Out of all the places you've ridden do you have a favorite?
I have two roads that I really enjoyed not only for the road, but for who I was with. On the Conga, I really enjoyed the ride from Three Forks to West Yellowstone, Montana. We had just spent a really wonderful afternoon with Robin and Lonnie of Helena, who treated us to a private opening of their store, The Leather Store (bliss) and then had us over to their home for a BBQ before sending us down the road. It was great. That area is my old stomping ground and I’ve been on that road quite a few times, but never before on a motorcycle. It was a sunny, stormy, dramatic vista sort of day. Beautiful. The other ride is in Washington from Colfax to Pasco, via Dusty and Dayton. A beautiful, warm, sunny day with big, huge, sweeping curves in wheat country.

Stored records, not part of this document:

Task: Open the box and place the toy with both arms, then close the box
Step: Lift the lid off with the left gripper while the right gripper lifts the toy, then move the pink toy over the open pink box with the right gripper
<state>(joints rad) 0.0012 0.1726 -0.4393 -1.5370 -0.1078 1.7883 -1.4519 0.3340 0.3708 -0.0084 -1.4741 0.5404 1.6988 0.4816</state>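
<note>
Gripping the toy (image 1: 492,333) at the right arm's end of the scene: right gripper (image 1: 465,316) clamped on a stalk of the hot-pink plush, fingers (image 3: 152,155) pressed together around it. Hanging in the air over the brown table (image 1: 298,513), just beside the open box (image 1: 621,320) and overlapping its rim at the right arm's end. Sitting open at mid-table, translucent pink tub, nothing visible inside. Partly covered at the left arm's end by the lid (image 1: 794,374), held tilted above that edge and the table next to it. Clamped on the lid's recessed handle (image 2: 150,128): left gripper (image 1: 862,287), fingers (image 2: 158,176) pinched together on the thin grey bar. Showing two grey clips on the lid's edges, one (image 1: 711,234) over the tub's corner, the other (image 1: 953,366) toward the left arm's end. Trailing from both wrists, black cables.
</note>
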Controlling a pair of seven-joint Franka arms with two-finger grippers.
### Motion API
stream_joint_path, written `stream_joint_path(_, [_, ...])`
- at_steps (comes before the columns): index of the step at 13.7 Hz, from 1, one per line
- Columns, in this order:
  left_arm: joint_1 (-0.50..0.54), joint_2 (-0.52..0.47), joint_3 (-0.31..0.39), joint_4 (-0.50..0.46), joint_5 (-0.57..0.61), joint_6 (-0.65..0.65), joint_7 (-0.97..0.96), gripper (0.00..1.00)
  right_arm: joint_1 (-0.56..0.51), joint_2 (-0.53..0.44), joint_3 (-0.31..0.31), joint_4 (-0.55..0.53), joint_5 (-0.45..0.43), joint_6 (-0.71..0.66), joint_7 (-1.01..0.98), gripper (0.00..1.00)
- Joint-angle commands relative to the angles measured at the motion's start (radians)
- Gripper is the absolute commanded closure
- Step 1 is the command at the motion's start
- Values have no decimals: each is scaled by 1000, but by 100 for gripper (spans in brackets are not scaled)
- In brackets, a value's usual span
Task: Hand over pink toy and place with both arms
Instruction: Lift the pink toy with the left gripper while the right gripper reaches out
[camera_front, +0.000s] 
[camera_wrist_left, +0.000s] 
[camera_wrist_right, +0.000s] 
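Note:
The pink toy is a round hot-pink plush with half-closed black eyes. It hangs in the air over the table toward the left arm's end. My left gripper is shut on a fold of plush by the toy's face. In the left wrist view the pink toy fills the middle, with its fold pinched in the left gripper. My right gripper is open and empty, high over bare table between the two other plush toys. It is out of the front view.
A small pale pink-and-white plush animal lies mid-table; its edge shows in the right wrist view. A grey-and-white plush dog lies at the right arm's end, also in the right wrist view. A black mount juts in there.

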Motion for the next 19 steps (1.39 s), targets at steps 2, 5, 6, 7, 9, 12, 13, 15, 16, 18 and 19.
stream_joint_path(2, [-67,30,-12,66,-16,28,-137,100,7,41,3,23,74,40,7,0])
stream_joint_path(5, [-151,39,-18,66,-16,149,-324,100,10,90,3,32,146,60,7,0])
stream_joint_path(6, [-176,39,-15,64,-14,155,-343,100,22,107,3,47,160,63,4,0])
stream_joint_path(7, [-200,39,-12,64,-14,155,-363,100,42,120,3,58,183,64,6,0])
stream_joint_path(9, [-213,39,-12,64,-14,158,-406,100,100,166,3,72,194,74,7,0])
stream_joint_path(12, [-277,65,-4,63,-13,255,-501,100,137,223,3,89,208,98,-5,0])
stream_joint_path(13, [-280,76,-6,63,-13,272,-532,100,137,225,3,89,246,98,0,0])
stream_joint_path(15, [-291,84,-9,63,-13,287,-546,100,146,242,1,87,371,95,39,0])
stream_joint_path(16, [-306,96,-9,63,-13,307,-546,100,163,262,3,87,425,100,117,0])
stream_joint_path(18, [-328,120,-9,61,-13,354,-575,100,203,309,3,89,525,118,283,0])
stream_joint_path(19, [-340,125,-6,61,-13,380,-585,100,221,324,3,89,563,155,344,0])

That day was spent with special and new friends.
Do you have any mentors or people that inspire you and if so who and why?
My dear friend Flo has mentored me well. She is a loving, matter of fact person who really wants the best for her friends. She helped me locate my first bike, then rode it to a parking lot so I could learn how to go from 100’ circles to 16’ slow cone weave in a couple hours. She has given me more than I can ever say, as my riding keeps giving to me. I love her lots!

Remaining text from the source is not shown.